Untung saja jalanan sekarang tidak semacet saat mengantarkan Mita pulang. Rey pun bersiul selama dalam perjalanan.
Pelataran rumah Rey yang luas memperlihatkan mobil Rinka yang tengah terparkir di sana. Rey segera turun setelah sampai dan menyerahkan kunci kepada pegawainya yang sedang stand by.
Bergegas dia ke ruang tamu untuk menyapa Rinka.
"Aku mandi dulu," ujarnya sambil menoleh sedikit.
"Santai saja Pak Rey. Aku akan menunggu," jawab Rinka.
Sesaat Rey tersadar akan sesuatu. Dia kembali ke ruang tamu untuk memberi perintah lain pada Rinka.
"Ke ruang kerjaku sekarang, Rin. Kamu menunggu di sana saja. Kita juga bahas pekerjaan di sana saja." Ya, Rey ingat ada mesin pengawas yang akan terhubung langsung dengan orang tuanya dan itu tidaklah baik.
"Baik, Pak."
Rey jadi mengerti kenapa Rinka memanggilnya dengan sapaan sopan. Sekretarisnya itu memang tahu perihal CCTV yang ada di rumah Rey.
Selain kamar mandi dan kamar tidur, ruang kerja Rey pun tidak terekam CCTV. Meski jalan menuju ke sana tetap terlihat. Namun, Eylisa pasti tidak akan curiga kalau Rey membawa Rinka ke tempat kerjanya.
Setelah sebentar menunggu, Rey muncul ke hadapan Rinka dengan aroma kayu-kayuan yang menguar dari tubuhnya. Rinka sempat menelan ludah karena selain wangi, Rey berpakaian santai yang mana kausnya memperlihatkan cetakan dada bidang dan perut sixpack-nya.
"Apa tidak terlalu wangi untuk sekadar diam di rumah, Pak Rey?" tanya Rinka sebagai pengalihan pikirannya.
"Boleh tidak kamu tidak usah memanggil pak di sini. Aku merasa risih." Rey tidak menanggapi komentar Rinka.
"Okay." Rinka mengangguk sambil mengangkat kedua alisnya. "So, mau kita mulai dari mana, Rey?"

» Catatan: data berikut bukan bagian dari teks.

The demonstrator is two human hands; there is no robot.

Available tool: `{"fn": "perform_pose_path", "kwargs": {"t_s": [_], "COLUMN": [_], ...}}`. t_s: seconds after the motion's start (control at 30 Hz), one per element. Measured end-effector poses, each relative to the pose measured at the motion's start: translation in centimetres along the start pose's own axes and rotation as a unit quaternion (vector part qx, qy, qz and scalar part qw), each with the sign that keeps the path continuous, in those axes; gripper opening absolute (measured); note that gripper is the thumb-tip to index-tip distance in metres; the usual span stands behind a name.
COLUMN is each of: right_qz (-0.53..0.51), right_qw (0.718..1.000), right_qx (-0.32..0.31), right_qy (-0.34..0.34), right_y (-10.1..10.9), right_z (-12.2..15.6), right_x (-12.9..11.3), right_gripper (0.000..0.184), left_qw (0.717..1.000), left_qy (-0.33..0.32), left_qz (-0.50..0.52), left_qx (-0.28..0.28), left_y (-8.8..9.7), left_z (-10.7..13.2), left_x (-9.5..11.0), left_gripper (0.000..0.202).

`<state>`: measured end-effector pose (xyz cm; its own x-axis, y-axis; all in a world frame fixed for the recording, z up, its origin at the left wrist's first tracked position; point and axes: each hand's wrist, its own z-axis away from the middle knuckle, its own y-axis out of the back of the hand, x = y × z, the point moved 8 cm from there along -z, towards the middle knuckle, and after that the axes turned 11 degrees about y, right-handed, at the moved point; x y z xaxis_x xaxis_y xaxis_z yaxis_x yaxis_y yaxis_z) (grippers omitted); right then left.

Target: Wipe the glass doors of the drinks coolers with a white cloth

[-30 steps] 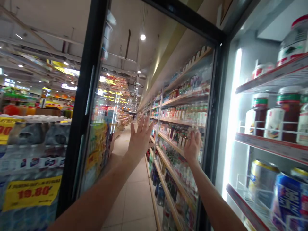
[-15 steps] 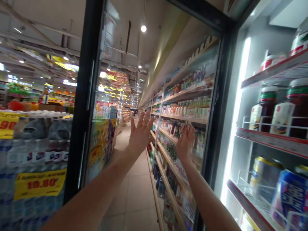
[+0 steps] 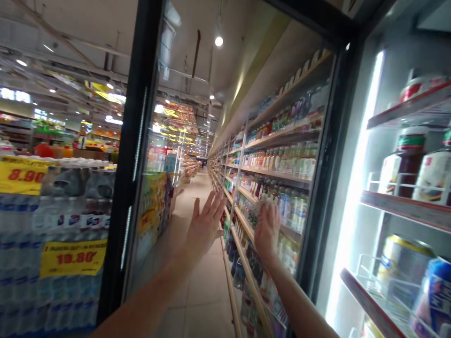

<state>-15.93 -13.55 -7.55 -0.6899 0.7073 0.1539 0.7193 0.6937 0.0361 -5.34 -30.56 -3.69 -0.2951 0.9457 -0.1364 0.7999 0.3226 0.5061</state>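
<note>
A glass door (image 3: 183, 281) in a black frame stands swung out in front of me. My left hand (image 3: 207, 220) is raised before the pane with its fingers spread, and nothing shows in it. To its right, my right hand (image 3: 267, 234) is up at the same pane, its fingers bent and blurred by motion. A pale, smeared patch shows at its fingertips; I cannot make out what it is. Whether either palm touches the glass cannot be told. Shelves of bottles (image 3: 282, 157) appear in the pane beyond both hands.
At right, lit fridge shelves (image 3: 405, 211) hold dark bottles with white labels (image 3: 391, 164) and cans (image 3: 405, 258). Stacked packs of water bottles (image 3: 21, 263) with yellow price signs (image 3: 73, 258) stand left of the door's black edge (image 3: 123, 188). A tiled aisle shows through the glass.
Both hands sit somewhat lower on the pane. My view has turned a little left, so the door and fridge shelves appear farther right. My left hand's fingers stay spread.
</note>
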Motion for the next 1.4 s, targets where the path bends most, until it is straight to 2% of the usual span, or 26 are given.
{"fn": "perform_pose_path", "kwargs": {"t_s": [0.07,0.1,0.17,0.23,0.27,0.3,0.33,0.4,0.47,0.5,0.53,0.63,0.67,0.7,0.73,0.83,0.87,0.93,1.03,1.1,1.13,1.23,1.27,1.33,1.4], "right_qz": [-0.016,-0.016,0.002,0.027,0.034,0.034,0.028,0.004,-0.009,-0.005,0.005,0.047,0.053,0.052,0.043,0.002,-0.003,0.007,0.034,0.036,0.030,-0.005,-0.012,-0.005,0.021], "right_qw": [0.996,0.995,0.999,0.995,0.991,0.991,0.995,0.999,0.992,0.991,0.994,0.998,0.995,0.995,0.997,0.996,0.993,0.994,0.996,0.992,0.994,0.997,0.993,0.992,0.997], "right_qx": [-0.047,-0.060,-0.044,0.016,0.039,0.048,0.040,-0.015,-0.057,-0.063,-0.058,-0.007,0.009,0.017,0.011,-0.060,-0.080,-0.084,-0.039,-0.014,-0.013,-0.073,-0.094,-0.104,-0.076], "right_qy": [0.076,0.079,0.011,-0.093,-0.119,-0.116,-0.082,0.036,0.115,0.118,0.093,-0.051,-0.082,-0.088,-0.065,0.066,0.089,0.066,-0.073,-0.120,-0.104,0.038,0.072,0.066,-0.026], "right_y": [-0.8,-0.9,-0.2,1.0,1.3,1.2,0.9,-0.5,-1.3,-1.2,-0.8,0.8,1.1,1.2,0.9,-1.0,-1.4,-1.3,0.1,0.5,0.4,-1.1,-1.4,-1.2,-0.1], "right_z": [0.1,0.2,0.0,-0.1,-0.1,-0.2,-0.3,-0.1,0.8,1.1,1.3,1.7,1.8,1.9,1.9,2.4,2.6,2.6,2.4,2.6,2.8,3.8,4.3,4.9,5.0], "right_x": [-2.6,-2.5,-0.1,2.5,2.8,2.1,0.5,-3.7,-6.1,-5.8,-4.6,0.5,1.2,1.0,0.0,-4.9,-5.6,-4.4,0.3,1.1,0.2,-4.5,-5.4,-4.2,-0.4], "right_gripper": [0.056,0.055,0.053,0.053,0.054,0.055,0.056,0.060,0.062,0.062,0.061,0.057,0.057,0.058,0.059,0.062,0.062,0.059,0.055,0.056,0.057,0.060,0.060,0.058,0.056], "left_qw": [1.000,1.000,1.000,1.000,1.000,1.000,1.000,1.000,1.000,1.000,1.000,1.000,1.000,1.000,1.000,1.000,1.000,1.000,1.000,1.000,1.000,1.000,1.000,0.999,0.999], "left_qy": [0.005,0.006,0.007,0.009,0.010,0.010,0.011,0.011,0.011,0.012,0.012,0.011,0.011,0.011,0.011,0.014,0.013,0.012,0.013,0.015,0.014,0.014,0.013,0.008,-0.003], "left_qz": [0.002,0.003,0.002,0.000,0.000,0.000,0.000,0.000,0.002,0.003,0.003,0.006,0.007,0.010,0.012,0.015,0.016,0.017,0.019,0.019,0.020,0.022,0.024,0.030,0.034], "left_qx": [-0.002,-0.004,-0.012,-0.021,-0.023,-0.022,-0.020,-0.009,-0.002,-0.003,-0.006,-0.022,-0.025,-0.026,-0.024,-0.011,-0.007,-0.004,-0.006,-0.006,-0.003,0.009,0.012,0.015,0.008], "left_y": [0.1,0.0,-0.1,-0.2,-0.2,-0.2,-0.1,0.0,0.1,0.1,0.1,-0.1,0.0,0.0,0.1,0.1,0.1,-0.2,-0.7,-0.9,-0.9,-0.8,-0.7,-0.8,-1.2], "left_z": [0.0,0.0,0.1,0.1,0.1,0.1,0.2,0.2,0.2,0.2,0.2,0.2,0.1,0.1,0.1,0.3,0.4,0.8,1.2,1.3,1.3,1.3,1.4,2.0,2.7], "left_x": [0.0,0.0,0.1,0.1,0.2,0.2,0.2,0.2,0.2,0.2,0.2,0.2,0.3,0.3,0.2,0.0,0.0,-0.1,-0.1,-0.1,0.0,-0.1,-0.2,-0.5,-0.6], "left_gripper": [0.100,0.099,0.096,0.094,0.093,0.094,0.094,0.096,0.096,0.095,0.094,0.090,0.090,0.090,0.091,0.092,0.090,0.085,0.080,0.079,0.079,0.079,0.080,0.083,0.090]}}
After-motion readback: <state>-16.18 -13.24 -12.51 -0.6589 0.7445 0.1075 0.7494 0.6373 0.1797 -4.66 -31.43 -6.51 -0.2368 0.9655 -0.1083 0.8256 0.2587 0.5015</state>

"Sejauh mana yang kamu ketahui, Rin?" Rey menghempaskan tubuhnya dengan nyaman ke atas sofa, sedangkan Rinka masih duduk dengan tegak.
"Ada yang mengatur agar Kak Isyana naik jabatan dan posisinya yang dulu disisipkan oleh orang lain." Rinka menyilangkan kakinya. "Oh, aku ralat, posisinya sekarang disisipkan oleh orang kepercayaan seseorang di sana."
"Lalu?"
"Awalnya aku mengira kalau itu adalah idemu, Rey. Kamu ingin menghancurkan Kak Isya dengan cara seperti itu. Namun, saat tahu kalau kamu tidak memiliki hubungan baik dengan Bastian, aku jadi yakin bukan kamu pelakunya." Rinka sekarang ikut menyandarkan punggungnya ke sofa.
"Dari mana kamu tahu akan semua ini?" Rey mendadak mencurigai Rinka. "Kenapa kamu bisa masuk terlalu dalam di Hanggara Group?"
"Aku minta maaf sebelumnya kalau aku lancang. Namun, aku memang sedang mencari tahu sesuatu yang berhubungan dengan keluargaku," jawab Rinka. Wajahnya tiba-tiba tegang.
"Keluargamu?" ulang Rey.
"Kita bahas ini belakangan, ya, Rey. Aku janji, aku akan menceritakannya. Sekarang, biar aku sampaikan apa yang aku ketahui." Rinka sudah siap membuka semuanya untuk Rey. Tentu saja dia punya alasan akan hal itu.
"Oke, aku akan ulang pertanyaanku, dari mana kamu bisa tahu hal yang tidak aku tahu padahal aku menaruh mata-mata di Hang-G Automotive." Rey terbawa suasana tegang.
"Aku melalukan hal yang sama denganmu, Rey." Rinka menjawab sambil tersenyum.
"Apa? How could?"
"Sayangnya, orang kepercayaan yang kamu simpan di Hang-G Automotive tidak secerdas orangku." Rinka mengakhiri kalimatnya dengan tersenyum menyindir.